Os resultados obtidos demonstraram que a implementação da sequência didática promoveu a construção ativa, pelos alunos, de diferentes aprendizagens conceptuais e sobretudo procedimentais e atitudinais. Estas aprendizagens, curricularmente contextualizadas, constituem-se percursoras de uma educação científica de base ancorada nos pilares teóricos mais atuais, tais como uma educação para o desenvolvimento sustentável1, fundamentais para o desenvolvimento de uma atitude esclarecida, crítica, interventiva e responsável.
Referências
- 1 KYLE, W. C., Expanding our views of science education to address sustainable development, empowerment, and social transformation, Disciplinary and Interdisciplinary Science Education Research, 2, 1. 2020.
- 2 LUCAS, M., & MOREIRA, A., DigCompEdu: Quadro Europeu de Competência Digital para Educadores, UA Editora. 2018.
- 3 MARQUES, L., & PRAIA, J., Educação em Ciência: actividades exteriores à sala de aula, Terræ Didatica, 5, 1, 10-26. 2009.
- 4 ORION, N., XXX, School Science & Mathematics, 93, 6, 325-331. 1993.
- 5 ORION, N., A Educação em Ciências da Terra: da teoria à prática – implementação de novas estratégias de ensino em diferentes ambientes de aprendizagem.
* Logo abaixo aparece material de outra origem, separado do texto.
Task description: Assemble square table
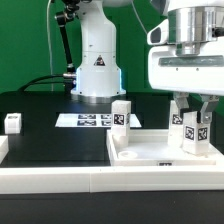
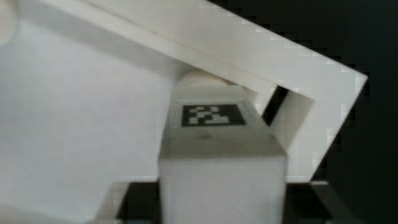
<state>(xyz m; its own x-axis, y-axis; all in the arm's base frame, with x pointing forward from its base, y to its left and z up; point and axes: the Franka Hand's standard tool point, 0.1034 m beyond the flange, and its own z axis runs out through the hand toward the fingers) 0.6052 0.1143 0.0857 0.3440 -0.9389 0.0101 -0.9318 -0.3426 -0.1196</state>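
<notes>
The square table's white slab (image 1: pixel 150 152) lies flat on the black surface, on the exterior view's right. My gripper (image 1: pixel 191 118) is shut on a white tagged leg (image 1: pixel 190 134). The leg is upright, and its lower end meets the slab near the right-hand corner. In the wrist view this leg (image 2: pixel 217 150) runs between the dark fingers (image 2: pixel 143 200), with the slab's raised rim (image 2: pixel 267 50) beyond it. A second leg (image 1: pixel 121 113) stands upright at the slab's far corner on the left. A third leg (image 1: pixel 13 122) sits alone at the exterior view's far left.
The robot's base (image 1: pixel 97 60) rises at the back centre. The marker board (image 1: pixel 88 119) lies flat in front of it. A long white rail (image 1: pixel 60 182) edges the front of the black surface. Cables hang at the back left.
</notes>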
In L. Marques, & J. Praia (Eds.), Geociências nos Currículos dos ensinos Básico e Secundário, Universidade de Aveiro, pp. 93-114. 2001.
- 6 ORION, N., A holistic approach for science education for all, Eurasia Journal of Mathematics, Science and Technology Education, 3, 2, 111–118. 2007.
- 7 ORION, N., The future challenge of Earth science education research, Disciplinary and Interdisciplinary Science Education Research, 1, 3. 2019.
- 8 ORION, N., Enhancing Environmental Education Through Nature-Based Solutions, Springer Cham., pp. 53-60. 2022.
- 9 REBELO, D. et al., Actividades en ambientes exteriores al aula en la Educación en Ciencias: contribuciones para su operatividad, Enseñanza de las Ciencias de la tierra, 19, 1, 15-25. 2011.
- 10 SOUSA, A. R. C., We will rock you: estudo das aprendizagens desenvolvidas por alunos do 11.º ano, no âmbito de uma saída de campo à Serra da Freita [Master’s thesis, Universidade de Aveiro], Repositório Institucional da Universidade de Aveiro. 2022.